At the Captiva Library: Free Museum Passes
The Captiva Memorial Library now offers a Free Golisano Children’s Museum of Naples Pass for check-out by anyone who holds a valid Lee County Library System card. Each pass is good for free admission for 4 (must include at least one child and at least one adult).
Children are defined as anyone 14 years of age or younger. Additional people may attend at a cost of $10/person. All Lee County Library System libraries offer these passes for checkout. Each museum pass is limited to holds and circulation at its home library. For example, the Captiva Memorial Library museum pass can only be put on hold for pick-up at the Captiva Memorial Library and checked out at that library only. The Golisano Children’s Museum of Naples is located at 15080 Livingston Rd.
“The mission of the Golisano Children’s Museum of Naples is, “To provide an exciting, inspiring environment where children and their families play, learn and dream together.” A 501(c) (3) not-for-profit charitable organization founded in 2002, the museum celebrates the natural curiosity of children by offering an educationally dynamic space that encourages exploration and discovery.
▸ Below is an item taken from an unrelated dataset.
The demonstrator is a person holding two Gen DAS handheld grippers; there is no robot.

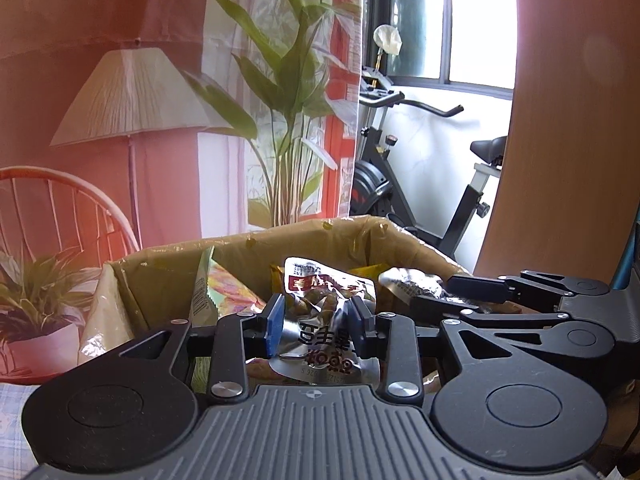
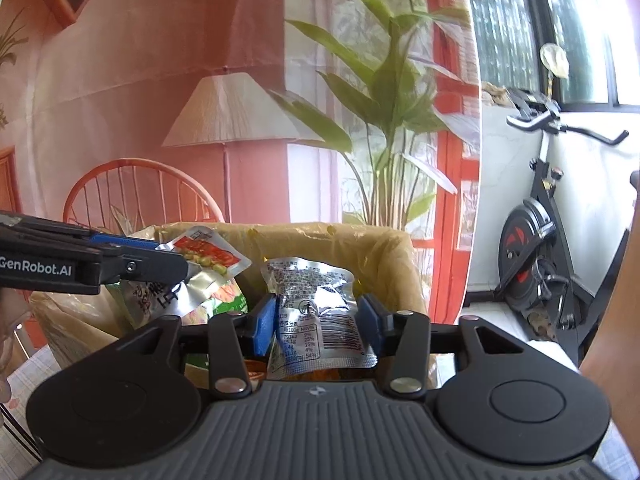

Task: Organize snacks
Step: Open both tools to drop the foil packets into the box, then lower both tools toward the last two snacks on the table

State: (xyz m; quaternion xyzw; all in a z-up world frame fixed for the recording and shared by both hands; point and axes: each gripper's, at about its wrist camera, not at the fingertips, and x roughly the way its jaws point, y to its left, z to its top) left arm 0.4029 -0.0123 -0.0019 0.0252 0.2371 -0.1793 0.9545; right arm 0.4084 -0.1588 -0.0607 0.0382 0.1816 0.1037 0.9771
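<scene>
My left gripper (image 1: 318, 320) is shut on a silver snack packet with a red label (image 1: 324, 304) and holds it over the open cardboard box (image 1: 160, 280). My right gripper (image 2: 318, 320) is shut on a silver snack packet (image 2: 316, 312), print side facing me, held over the same box (image 2: 384, 256). The right gripper also shows in the left wrist view (image 1: 440, 292), with its packet (image 1: 408, 284). The left gripper shows in the right wrist view (image 2: 176, 266), gripping its packet (image 2: 204, 256). More packets, one green and yellow (image 1: 224, 280), lie in the box.
The box has a yellowish plastic lining. An exercise bike (image 1: 424, 184) stands behind it on the right. A wall hanging printed with a lamp, chair and plants (image 1: 168, 120) hangs behind. A checked tablecloth (image 1: 12, 420) lies below at left.
</scene>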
This safe and wonderful place inspires children and families to have fun while learning together. According to the Association of Children’s Museums, ‘There is now a new mantra Play Equals Learning!’ The Golisano Children’s Museum of Naples is a two-story 30,000 square foot cultural institution including ten permanent and temporary exhibit galleries, a Family Resource Library, classrooms, birthday party room, meeting rooms, Garden Cafe and Museum Store as well as space for staff, volunteers and ongoing operations. All facilities are designed to be fully accessible.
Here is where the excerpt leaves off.